Filebeat behavior


(fjemli) #1

I have an XML file which is gonna be updated arbitrary by another program by appending new documents each time...
This file also will be initialized every day by depopulating it.

I configured filebeat to catch every XML document inside this file matching this format <H_Ticket>...</H_Ticket> using this configuration:
> filebeat:

      # List of prospectors to fetch data.
      prospectors:
          paths:
            - C:\busesdata\*.xml
          input_type: log
          exclude_lines: ["^.*xml"]
          #ignore_older: 10s
          #close_older: 1h
          document_type: ticket
          scan_frequency: 15s
          multiline:
            pattern: '<H_Ticket'
            negate: true
            match: after
    output:
      ### Logstash as output
      logstash:
        hosts: ["localhost:5044"]
        index: filebeat

It works very well when adding many XML docs at the end of the file, but it sends an empty event when adding a single document, for example:

<H_Ticket>ticket1</H_Ticket> <H_Ticket>ticket2</H_Ticket>

=> it works properly

<H_Ticket>ticket</H_Ticket>

=> empty event

  • First, Is this behavior is due to a wrong multiline or other miss configuration or what?
  • Second, in my case, do I have to use ignore_older and close_older params to guarantee a smooth pipeline process or not? if yes how it might be set in my case?

Thank you in advance


(ruflin) #2

Do you have a new line at the end of the single event? I'm somehow surprised that an empty event is sent. Be aware that multiline.timeout: 5s will apply for the last event in a file as long as no new event is added.

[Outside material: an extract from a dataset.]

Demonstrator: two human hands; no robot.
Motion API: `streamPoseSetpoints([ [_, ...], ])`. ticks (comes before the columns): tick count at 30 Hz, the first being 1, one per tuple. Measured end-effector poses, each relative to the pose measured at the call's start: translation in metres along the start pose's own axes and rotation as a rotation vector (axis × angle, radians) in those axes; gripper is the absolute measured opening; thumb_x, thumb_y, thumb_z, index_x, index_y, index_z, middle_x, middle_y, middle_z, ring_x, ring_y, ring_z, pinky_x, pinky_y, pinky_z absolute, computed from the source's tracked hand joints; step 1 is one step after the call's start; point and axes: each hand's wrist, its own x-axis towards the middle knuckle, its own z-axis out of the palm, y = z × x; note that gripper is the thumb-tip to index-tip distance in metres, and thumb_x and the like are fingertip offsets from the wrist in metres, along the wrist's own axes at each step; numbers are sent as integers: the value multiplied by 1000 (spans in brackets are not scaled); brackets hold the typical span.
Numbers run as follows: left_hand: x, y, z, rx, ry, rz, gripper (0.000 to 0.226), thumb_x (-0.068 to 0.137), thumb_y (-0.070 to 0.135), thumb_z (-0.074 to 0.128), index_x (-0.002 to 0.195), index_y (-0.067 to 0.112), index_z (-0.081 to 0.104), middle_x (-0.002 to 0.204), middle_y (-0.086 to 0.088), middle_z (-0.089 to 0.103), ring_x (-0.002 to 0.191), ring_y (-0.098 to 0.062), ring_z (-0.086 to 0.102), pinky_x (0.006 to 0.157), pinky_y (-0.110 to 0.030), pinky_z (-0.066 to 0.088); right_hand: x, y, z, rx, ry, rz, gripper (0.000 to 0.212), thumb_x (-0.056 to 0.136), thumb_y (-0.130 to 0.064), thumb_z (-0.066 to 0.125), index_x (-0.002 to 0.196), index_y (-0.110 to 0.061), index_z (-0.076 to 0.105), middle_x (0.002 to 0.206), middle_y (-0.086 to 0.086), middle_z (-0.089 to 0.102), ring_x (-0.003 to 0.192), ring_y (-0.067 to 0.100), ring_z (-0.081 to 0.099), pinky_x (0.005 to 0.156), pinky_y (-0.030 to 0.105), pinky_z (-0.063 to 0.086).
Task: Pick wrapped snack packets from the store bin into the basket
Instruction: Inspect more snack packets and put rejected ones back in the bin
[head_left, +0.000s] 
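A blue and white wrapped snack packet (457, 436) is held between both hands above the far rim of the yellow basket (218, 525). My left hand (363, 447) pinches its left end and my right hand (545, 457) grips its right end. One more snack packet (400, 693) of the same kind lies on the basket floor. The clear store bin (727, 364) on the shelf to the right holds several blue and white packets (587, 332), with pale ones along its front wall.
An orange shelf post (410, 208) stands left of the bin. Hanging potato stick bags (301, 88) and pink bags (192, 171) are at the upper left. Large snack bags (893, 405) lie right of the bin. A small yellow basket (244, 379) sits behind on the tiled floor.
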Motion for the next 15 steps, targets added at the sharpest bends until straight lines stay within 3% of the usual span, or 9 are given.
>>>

Are the events appended to the file identical for single or combined events?

What do you mean by "initialized"? Is the same file truncated or deleted and a new one with the same name is created?


(fjemli) #3

Thank you

I mean by empty event an event generated by filebeat like this: {}
I don't know about multiline.timeout option, is this a new configuration option?

Yes, the events are identical, but always the first appended event is parsed as an empty event by filebeat when adding 1 or more events to the file.

I mean by initialized, that the same file will be totally depopulated.


(ruflin) #4

Is the full event just {} or the message? Because what should be always sent is for example the timestamp and some basic beat info.

Here you find all the docs for multiline and also timeout: https://www.elastic.co/guide/en/beats/filebeat/1.2/configuration-filebeat-options.html#multiline I thought timeout exists since multiline was introduced.

Sorry to ask again, but depopulated = truncated the file = remove all content inside the file?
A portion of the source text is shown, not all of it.